US lowers South Africa’s risk rating – but travel ban remains in place
- South Africa, along with almost 200 other countries, was placed at the highest risk level within the US State Department's travel advisory system back in April.
- On Tuesday, South Africa's risk level was lowered, with US still urging its citizens to "reconsider travel".
- This doesn't change the current travel ban imposed on South Africa.
- But, coupled with a new direct flight from New York to Johannesburg, could see an influx of US tourists.
- For more stories go to www.BusinessInsider.co.za.
The United States has updated its travel advisory bulletin for citizens wishing to visit South Africa after placing the country on its highest risk alert level back in April.
The US Bureau of Consular Affairs has made sweeping changes to its international travel advisories over the past three months. Guided by data presented by the Centres for Disease Control and Prevention (CDC), which analyses Covid-19 risks in other parts of the world, the US has incorporated health notices with travel advisories to warn its citizens of country-specific hazards.
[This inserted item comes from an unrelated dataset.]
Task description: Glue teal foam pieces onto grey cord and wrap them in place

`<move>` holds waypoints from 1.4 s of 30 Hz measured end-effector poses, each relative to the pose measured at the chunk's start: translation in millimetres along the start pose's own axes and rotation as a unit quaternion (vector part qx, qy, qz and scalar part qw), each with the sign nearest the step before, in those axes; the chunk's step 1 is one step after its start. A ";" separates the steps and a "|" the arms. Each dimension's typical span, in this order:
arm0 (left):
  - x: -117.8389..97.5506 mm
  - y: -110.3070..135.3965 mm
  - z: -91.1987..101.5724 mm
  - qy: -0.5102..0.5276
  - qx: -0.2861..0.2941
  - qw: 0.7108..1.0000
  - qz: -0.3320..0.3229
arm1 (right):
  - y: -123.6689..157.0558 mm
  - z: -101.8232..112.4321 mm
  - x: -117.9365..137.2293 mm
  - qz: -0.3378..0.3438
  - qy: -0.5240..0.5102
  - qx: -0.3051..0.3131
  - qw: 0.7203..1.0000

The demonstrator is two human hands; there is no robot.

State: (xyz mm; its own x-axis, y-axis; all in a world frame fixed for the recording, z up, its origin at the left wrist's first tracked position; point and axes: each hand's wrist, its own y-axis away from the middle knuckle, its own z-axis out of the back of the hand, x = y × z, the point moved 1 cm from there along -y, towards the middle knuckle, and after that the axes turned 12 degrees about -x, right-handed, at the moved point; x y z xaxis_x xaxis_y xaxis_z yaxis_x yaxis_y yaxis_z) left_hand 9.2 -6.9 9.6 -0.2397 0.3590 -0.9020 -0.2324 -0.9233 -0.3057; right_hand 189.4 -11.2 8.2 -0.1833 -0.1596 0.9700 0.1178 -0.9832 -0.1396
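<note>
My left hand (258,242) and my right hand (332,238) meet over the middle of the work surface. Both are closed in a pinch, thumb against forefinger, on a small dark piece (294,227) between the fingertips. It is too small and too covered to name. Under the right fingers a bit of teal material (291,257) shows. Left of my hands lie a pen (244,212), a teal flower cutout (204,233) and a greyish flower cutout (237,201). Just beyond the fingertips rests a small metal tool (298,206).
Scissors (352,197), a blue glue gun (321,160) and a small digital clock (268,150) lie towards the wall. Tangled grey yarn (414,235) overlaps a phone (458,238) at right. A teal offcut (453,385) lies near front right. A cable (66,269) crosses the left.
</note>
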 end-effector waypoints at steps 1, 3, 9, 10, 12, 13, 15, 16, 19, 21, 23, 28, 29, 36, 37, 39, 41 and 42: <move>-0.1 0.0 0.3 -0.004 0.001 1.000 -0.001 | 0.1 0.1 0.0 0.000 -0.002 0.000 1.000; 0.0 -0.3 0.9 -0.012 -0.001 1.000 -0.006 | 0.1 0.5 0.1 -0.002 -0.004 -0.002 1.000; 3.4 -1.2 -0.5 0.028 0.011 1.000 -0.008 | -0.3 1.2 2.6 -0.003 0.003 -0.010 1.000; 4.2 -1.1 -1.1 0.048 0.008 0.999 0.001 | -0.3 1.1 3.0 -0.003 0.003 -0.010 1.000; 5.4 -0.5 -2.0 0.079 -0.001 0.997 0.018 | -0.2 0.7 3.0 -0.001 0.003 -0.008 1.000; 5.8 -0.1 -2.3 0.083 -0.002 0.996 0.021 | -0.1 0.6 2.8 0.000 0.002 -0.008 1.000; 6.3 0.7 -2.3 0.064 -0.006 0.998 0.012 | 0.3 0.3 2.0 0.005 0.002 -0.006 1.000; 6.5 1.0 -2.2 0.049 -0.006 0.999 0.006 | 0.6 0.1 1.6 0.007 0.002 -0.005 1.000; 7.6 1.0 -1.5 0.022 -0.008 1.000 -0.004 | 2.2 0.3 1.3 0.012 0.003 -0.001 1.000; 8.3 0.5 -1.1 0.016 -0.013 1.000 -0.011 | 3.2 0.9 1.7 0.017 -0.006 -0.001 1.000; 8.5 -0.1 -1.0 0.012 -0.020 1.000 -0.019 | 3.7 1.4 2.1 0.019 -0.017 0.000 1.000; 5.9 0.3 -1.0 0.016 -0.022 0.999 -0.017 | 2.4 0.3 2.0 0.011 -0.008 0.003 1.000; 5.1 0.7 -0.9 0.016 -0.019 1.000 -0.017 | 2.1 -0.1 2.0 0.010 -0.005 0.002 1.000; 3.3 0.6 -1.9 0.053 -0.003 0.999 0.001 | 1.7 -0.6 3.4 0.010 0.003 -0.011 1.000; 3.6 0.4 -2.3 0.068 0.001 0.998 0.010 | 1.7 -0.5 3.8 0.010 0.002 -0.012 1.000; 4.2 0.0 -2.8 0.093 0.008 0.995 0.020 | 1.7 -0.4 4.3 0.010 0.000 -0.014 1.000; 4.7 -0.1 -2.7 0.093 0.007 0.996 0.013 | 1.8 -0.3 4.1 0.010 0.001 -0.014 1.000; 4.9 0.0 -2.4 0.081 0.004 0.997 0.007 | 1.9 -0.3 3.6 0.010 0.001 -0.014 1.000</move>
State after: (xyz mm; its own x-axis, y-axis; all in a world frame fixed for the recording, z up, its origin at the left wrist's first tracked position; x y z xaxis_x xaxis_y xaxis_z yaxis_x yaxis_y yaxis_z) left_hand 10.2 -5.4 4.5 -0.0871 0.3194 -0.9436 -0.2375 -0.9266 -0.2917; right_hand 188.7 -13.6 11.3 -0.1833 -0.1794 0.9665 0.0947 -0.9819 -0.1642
This adjustment to the state department's travel advisory system was rolled out in April and saw nearly 200 countries – including South Africa – added to the Level 4 category. This highest risk level, also known as the "do not travel to" list, was applied to just 34 countries prior to the adjustment.
In addition to South Africa's coronavirus-related risks, the US warned that "violent crime, civil unrest, health risks, and drought" were prevalent in the country. This heightened risk rating was met with criticism from South Africans who argued that the advisory was alarmist.
In another round of changes to its travel advisory billboard on Tuesday, the US lowered South Africa's risk rating back to Level 3 which, instead of warning citizens to avoid all travel, urges visitors to "reconsider travel". Prior to the pandemic, South Africa was listed as a Level 2 risk, with US citizens told to "exercise increased caution" when travelling.
While the recent lowering of South Africa's risk level has removed warnings around drought and non-coronavirus health risks, crime, and civil unrest still form part of the main advisory.
"Violent crime, such as armed robbery, rape, carjacking, mugging, and 'smash-and-grab' attacks on vehicles, is common," notes the current travel advisory.
"There is a higher risk of violent crime in the central business districts of major cities after dark.”
The adjustment comes just one week after the US United Airlines began its new nonstop daily service between its New York hub at Newark Liberty International Airport and Johannesburg's OR Tambo International Airport.
The lowered risk level, which is more of a recommendation than a legal order, has the potential to attract US tourists to South Africa. Vaccinated US tourists do not need to quarantine upon their return to the country.
For South Africans hoping to travel to the US, however, the change in risk level and United Airline's new service means very little. Travellers from South Africa are still on the US' list of banned countries, alongside China, Iran, European Schengen states, the United Kingdom, Ireland, Brazil, and India.
South Africa was one of the first countries added to the"banned list" – largely because of the 501Y.V2 variant first detected in the Eastern Cape – back in January.
Since the travel ban was first imposed, several exemptions have been added to the presidential proclamation within the National Interest Exception (NIE) protocol. This allows certain South Africans, who are deemed beneficial to the US' "national interests", access into the country.
Temporary farm workers, students, au pairs, employees in "critical sectors", journalists, pilots, plane crews, and fiancé(e)s of US citizens have been included within the list of NIEs and may apply for specific visas.